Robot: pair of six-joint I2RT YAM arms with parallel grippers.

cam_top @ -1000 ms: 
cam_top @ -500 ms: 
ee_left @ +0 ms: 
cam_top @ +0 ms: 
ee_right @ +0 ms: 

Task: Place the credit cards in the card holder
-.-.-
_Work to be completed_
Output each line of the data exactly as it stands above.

_Answer for this exercise_
Robot: pair of six-joint I2RT YAM arms with parallel grippers.

cam_top @ -1000 ms: 
cam_top @ -500 ms: 
ee_left @ +0 ms: 
cam_top @ +0 ms: 
ee_right @ +0 ms: 

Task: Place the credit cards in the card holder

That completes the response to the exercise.